Assignment.
Word for word, print out all of the data, omitting every image.

Available data.
· · · · ·

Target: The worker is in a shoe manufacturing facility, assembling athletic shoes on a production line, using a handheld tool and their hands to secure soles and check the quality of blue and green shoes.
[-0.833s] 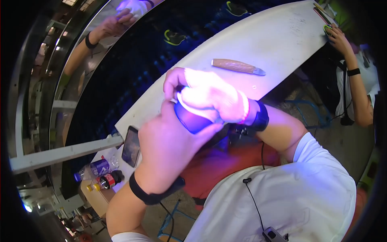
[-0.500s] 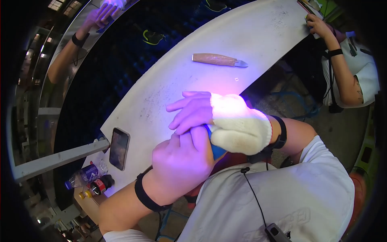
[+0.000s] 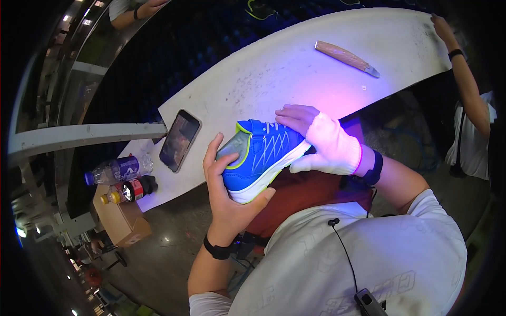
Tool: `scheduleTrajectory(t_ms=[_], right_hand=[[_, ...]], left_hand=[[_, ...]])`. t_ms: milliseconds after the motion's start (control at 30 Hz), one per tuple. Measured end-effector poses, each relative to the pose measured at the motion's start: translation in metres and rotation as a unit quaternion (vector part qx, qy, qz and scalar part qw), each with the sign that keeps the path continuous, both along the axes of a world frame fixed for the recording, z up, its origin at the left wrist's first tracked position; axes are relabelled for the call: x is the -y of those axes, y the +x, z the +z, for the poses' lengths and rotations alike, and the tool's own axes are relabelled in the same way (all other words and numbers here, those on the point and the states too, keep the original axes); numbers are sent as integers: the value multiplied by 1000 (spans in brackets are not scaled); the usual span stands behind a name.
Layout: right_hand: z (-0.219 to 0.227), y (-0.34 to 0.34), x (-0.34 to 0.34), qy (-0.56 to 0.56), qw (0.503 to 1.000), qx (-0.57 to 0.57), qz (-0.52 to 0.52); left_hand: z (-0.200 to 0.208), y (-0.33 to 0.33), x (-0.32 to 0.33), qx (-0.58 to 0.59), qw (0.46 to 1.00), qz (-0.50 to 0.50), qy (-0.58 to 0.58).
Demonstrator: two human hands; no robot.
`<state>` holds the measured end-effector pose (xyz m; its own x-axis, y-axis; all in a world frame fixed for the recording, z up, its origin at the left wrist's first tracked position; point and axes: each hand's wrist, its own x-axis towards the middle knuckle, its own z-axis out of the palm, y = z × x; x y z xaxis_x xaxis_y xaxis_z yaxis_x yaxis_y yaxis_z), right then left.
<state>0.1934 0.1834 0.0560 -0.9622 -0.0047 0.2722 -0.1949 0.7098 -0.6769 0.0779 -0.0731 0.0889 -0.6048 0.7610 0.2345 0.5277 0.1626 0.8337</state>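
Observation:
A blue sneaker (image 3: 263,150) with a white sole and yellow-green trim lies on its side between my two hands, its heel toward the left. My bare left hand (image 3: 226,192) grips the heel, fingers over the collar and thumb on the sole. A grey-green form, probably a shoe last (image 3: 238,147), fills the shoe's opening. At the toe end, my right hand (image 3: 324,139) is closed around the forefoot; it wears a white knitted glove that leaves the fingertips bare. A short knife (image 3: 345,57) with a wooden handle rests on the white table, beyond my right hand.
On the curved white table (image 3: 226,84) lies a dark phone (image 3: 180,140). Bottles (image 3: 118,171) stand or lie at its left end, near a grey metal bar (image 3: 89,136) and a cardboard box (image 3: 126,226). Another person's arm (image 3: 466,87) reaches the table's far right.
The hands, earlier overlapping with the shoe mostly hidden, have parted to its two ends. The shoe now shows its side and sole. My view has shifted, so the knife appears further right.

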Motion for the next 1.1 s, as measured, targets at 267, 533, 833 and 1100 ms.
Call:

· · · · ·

Exercise answer.
Target: The worker is in a shoe manufacturing facility, assembling athletic shoes on a production line, using a handheld tool and their hands to secure soles and check the quality of blue and green shoes.
[-0.833s] 
[-0.500s] 
[+0.000s] 
Tool: `scheduleTrajectory(t_ms=[_], right_hand=[[_, ...]], left_hand=[[_, ...]])`. t_ms: milliseconds after the motion's start (control at 30 Hz), one per tuple. Measured end-effector poses, each relative to the pose measured at the motion's start: translation in metres and rotation as a unit quaternion (vector part qx, qy, qz and scalar part qw), each with the sign that keeps the path continuous, both along the axes of a world frame fixed for the recording, z up, its origin at the left wrist's first tracked position; axes are relabelled for the call: x is the -y of those axes, y the +x, z the +z, for the poses' lengths and rotations alike, and the tool's own axes are relabelled in the same way (all other words and numbers here, those on the point and the states too, keep the original axes); numbers are sent as integers: the value multiplied by 1000 (spans in brackets are not scaled); the usual span stands behind a name.
Layout: right_hand: z (-0.219 to 0.227), y (-0.34 to 0.34), x (-0.34 to 0.34), qy (-0.56 to 0.56), qw (0.503 to 1.000), qx (-0.57 to 0.57), qz (-0.52 to 0.52); left_hand: z (-0.200 to 0.208), y (-0.33 to 0.33), x (-0.32 to 0.33), qx (-0.58 to 0.59), qw (0.46 to 1.00), qz (-0.50 to 0.50), qy (-0.58 to 0.58).
Demonstrator: two human hands; no robot.
`<state>` holds the measured end-effector pose (xyz m; its own x-axis, y-axis; all in a world frame fixed for the recording, z up, its origin at the left wrist's first tracked position; point and axes: each hand's wrist, its own x-axis towards the middle knuckle, its own z-axis out of the palm, y = z × x; x y z xaxis_x xaxis_y xaxis_z yaxis_x yaxis_y yaxis_z), right then left.
<state>0.1934 0.1834 0.0560 -0.9622 -0.0047 0.2722 -0.1949 0.7098 -0.6769 0.0779 -0.0731 0.0889 -0.6048 0.7610 0.2345 0.5277 0.1626 0.8337</state>
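Observation:
A blue sneaker (image 3: 263,150) with a white sole and yellow-green trim lies on its side between my two hands, its heel toward the left. My bare left hand (image 3: 226,192) grips the heel, fingers over the collar and thumb on the sole. A grey-green form, probably a shoe last (image 3: 238,147), fills the shoe's opening. At the toe end, my right hand (image 3: 324,139) is closed around the forefoot; it wears a white knitted glove that leaves the fingertips bare. A short knife (image 3: 345,57) with a wooden handle rests on the white table, beyond my right hand.
On the curved white table (image 3: 226,84) lies a dark phone (image 3: 180,140). Bottles (image 3: 118,171) stand or lie at its left end, near a grey metal bar (image 3: 89,136) and a cardboard box (image 3: 126,226). Another person's arm (image 3: 466,87) reaches the table's far right.
The hands, earlier overlapping with the shoe mostly hidden, have parted to its two ends. The shoe now shows its side and sole. My view has shifted, so the knife appears further right.
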
Motion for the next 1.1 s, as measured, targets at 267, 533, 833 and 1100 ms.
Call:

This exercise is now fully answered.